- The answer from Cameron Riddell is the fastest tested, at 337 ms for 400k rows.
- My solution using a list-comprehension with
.map(tuple)
is the second fastest, at 391 ms for 400k rows
sample data
import pandas as pd
# test data
df_1 = pd.DataFrame({'x': ['a', 'b', 'c', 'd'], 'y': ['e', 'f', 'g', 'h']})
- These two options are faster than using
.to_string()
','.join([f'{v}' for v in (df_1.x + df_1.y).map(tuple).values]) + ';'
','.join([f'{v}' for v in (df_1.sum(axis=1)).map(tuple).values]) + ';'
- My original assumption was these two options would be fastest, because they don't use a loop or list comprehension, but apparently,
.to_string()
is relatively slow.
- Either with the entire dataframe, or using
.loc
to specify columns, use .sum(axis=1)
, map the sum to a tuple
, and output to a str
with .to_string(index=False)
.
- This results in
'(a, e)\n(b, f)\n(c, g)\n(d, h)'
so \n
is replaced with ,
.
# use .loc to specify specific columns
df_1.loc[:, ['x', 'y']].sum(axis=1).map(tuple).to_string(index=False).replace('\n', ',') + ';'
# use this option to sum all columns
df_1.sum(axis=1).map(tuple).to_string(index=False).replace('\n', ',') + ';'
# resulting output of each
'(a, e),(b, f),(c, g),(d, h);'
%%timeit
# sample data with 400k rows
df_1 = pd.DataFrame({'x': ['a', 'b', 'c', 'd'], 'y': ['e', 'f', 'g', 'h']})
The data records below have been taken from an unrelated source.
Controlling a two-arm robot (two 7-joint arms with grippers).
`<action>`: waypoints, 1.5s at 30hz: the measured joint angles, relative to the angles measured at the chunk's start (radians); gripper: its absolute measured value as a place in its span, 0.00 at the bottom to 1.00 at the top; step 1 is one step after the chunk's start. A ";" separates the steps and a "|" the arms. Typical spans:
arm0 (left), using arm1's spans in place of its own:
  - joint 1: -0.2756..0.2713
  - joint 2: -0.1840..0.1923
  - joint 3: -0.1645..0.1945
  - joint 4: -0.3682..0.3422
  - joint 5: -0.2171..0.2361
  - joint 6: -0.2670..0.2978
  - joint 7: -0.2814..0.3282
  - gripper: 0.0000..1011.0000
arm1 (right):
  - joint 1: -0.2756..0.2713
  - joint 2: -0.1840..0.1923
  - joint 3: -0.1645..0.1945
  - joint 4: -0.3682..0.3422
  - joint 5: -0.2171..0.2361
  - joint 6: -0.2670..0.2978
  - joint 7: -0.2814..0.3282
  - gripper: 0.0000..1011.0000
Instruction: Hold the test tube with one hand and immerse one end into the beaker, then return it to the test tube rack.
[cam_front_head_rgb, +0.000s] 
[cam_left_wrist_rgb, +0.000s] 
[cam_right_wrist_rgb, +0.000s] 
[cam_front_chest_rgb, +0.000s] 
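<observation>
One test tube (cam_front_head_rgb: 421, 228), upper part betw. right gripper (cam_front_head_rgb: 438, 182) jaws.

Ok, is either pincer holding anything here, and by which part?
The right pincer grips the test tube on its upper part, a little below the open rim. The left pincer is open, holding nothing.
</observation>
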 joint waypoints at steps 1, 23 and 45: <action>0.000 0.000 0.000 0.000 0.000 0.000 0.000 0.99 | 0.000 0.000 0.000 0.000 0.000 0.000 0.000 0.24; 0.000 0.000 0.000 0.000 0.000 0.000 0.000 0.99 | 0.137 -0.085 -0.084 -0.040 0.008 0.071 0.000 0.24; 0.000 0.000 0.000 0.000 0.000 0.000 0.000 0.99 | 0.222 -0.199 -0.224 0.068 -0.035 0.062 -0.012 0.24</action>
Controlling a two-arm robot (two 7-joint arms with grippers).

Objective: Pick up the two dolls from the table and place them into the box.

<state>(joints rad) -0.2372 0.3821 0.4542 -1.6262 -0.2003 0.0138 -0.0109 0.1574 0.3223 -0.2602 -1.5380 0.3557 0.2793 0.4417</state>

df = pd.concat([df_1] * 100000).reset_index(drop=True)
# Cameron
%%timeit -r1 -n1 -q -o
cameron(df)
[out]:
<TimeitResult : 337 ms ± 0 ns per loop (mean ± std. dev. of 1 run, 1 loop each)>
# Trenton
%%timeit -r1 -n1 -q -o
','.join([f'{v}' for v in (df.sum(axis=1)).map(tuple).values]) + ';'
[out]:
<TimeitResult : 391 ms ± 0 ns per loop (mean ± std. dev. of 1 run, 1 loop each)>
# xxdil
%%timeit -r1 -n1 -q -o
xxdil(df)
[out]:
<TimeitResult : 5.36 s ± 0 ns per loop (mean ± std. dev. of 1 run, 1 loop each)>
# ifly6
%%timeit -r1 -n1 -q -o
re.sub(r'[\[\] ]', '', ''.join(str([tuple(t) for _, t in df.iterrows()])) + ';')
[out]:
<TimeitResult : 34.8 s ± 0 ns per loop (mean ± std. dev. of 1 run, 1 loop each)>
# Trenton
%%timeit -r1 -n1 -q -o
df.sum(axis=1).map(tuple).to_string(index=False).replace('\n', ',') + ';'
[out]:
<TimeitResult : 49.6 s ± 0 ns per loop (mean ± std. dev. of 1 run, 1 loop each)>
Functions
def cameron(df_1):
all_pairs = []
for pair in zip(df_1["x"], df_1["y"]):
pair_str = "({})".format(",".join(pair))
all_pairs.append(pair_str)
return ",".join(all_pairs) + ";"
def xxdil(df_1):
ans = ""
for i in range(df_1.shape[0]):
ans += '(' + df_1['x'][i] + ',' + df_1['y'][i] + '),'
return ans[:-1] + ';'